▶ Work required:
Once the line containing "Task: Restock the" has been printed, stop; print every line before it exactly, starting at the top of the material below.

▶ Dataset content:
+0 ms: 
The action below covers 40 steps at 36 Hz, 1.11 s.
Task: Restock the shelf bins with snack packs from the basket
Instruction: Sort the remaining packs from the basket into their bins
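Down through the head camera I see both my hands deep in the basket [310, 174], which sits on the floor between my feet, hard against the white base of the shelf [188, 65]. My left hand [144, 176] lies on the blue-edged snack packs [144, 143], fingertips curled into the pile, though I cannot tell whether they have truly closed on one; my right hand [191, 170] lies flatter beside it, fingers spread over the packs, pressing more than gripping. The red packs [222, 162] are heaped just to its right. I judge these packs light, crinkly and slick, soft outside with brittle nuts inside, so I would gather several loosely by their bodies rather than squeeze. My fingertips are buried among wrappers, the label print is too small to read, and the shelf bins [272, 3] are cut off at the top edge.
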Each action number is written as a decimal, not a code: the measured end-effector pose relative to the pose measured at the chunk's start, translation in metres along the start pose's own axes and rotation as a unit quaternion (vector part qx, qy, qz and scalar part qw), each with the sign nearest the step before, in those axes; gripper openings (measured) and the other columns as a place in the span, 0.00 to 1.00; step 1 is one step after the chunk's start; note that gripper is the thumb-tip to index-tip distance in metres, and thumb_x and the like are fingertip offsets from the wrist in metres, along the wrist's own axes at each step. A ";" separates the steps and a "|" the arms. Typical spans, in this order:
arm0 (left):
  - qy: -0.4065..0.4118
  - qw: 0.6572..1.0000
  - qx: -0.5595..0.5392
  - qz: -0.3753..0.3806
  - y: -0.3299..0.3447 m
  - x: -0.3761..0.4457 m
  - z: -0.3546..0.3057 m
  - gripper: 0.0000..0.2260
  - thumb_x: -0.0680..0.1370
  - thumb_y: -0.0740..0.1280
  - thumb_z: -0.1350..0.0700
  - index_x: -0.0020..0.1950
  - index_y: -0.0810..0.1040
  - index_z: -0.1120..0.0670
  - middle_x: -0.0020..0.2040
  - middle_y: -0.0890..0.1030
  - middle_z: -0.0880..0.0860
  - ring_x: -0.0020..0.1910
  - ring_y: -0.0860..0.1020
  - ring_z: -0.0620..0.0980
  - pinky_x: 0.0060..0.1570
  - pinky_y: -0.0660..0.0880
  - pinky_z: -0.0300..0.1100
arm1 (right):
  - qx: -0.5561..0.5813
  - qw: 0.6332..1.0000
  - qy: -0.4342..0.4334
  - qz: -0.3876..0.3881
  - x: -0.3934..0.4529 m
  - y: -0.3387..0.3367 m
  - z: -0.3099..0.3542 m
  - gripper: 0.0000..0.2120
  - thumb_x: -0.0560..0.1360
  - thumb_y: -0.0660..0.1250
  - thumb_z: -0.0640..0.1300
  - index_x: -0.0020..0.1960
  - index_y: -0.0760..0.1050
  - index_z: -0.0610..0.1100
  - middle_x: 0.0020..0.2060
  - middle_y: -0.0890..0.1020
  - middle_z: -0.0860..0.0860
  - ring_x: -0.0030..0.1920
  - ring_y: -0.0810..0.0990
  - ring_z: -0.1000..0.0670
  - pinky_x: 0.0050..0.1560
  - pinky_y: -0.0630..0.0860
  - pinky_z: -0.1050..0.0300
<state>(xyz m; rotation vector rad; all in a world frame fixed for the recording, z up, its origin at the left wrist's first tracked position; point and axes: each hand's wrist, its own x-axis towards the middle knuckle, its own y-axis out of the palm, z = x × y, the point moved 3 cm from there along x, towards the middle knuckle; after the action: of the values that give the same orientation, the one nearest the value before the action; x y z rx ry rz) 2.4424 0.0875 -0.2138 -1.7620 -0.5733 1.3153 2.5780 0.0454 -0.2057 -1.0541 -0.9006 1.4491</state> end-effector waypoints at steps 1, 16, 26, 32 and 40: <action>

▶ Solution:
+0 ms: 
The action below covers 40 steps at 36 Hz, 1.11 s.
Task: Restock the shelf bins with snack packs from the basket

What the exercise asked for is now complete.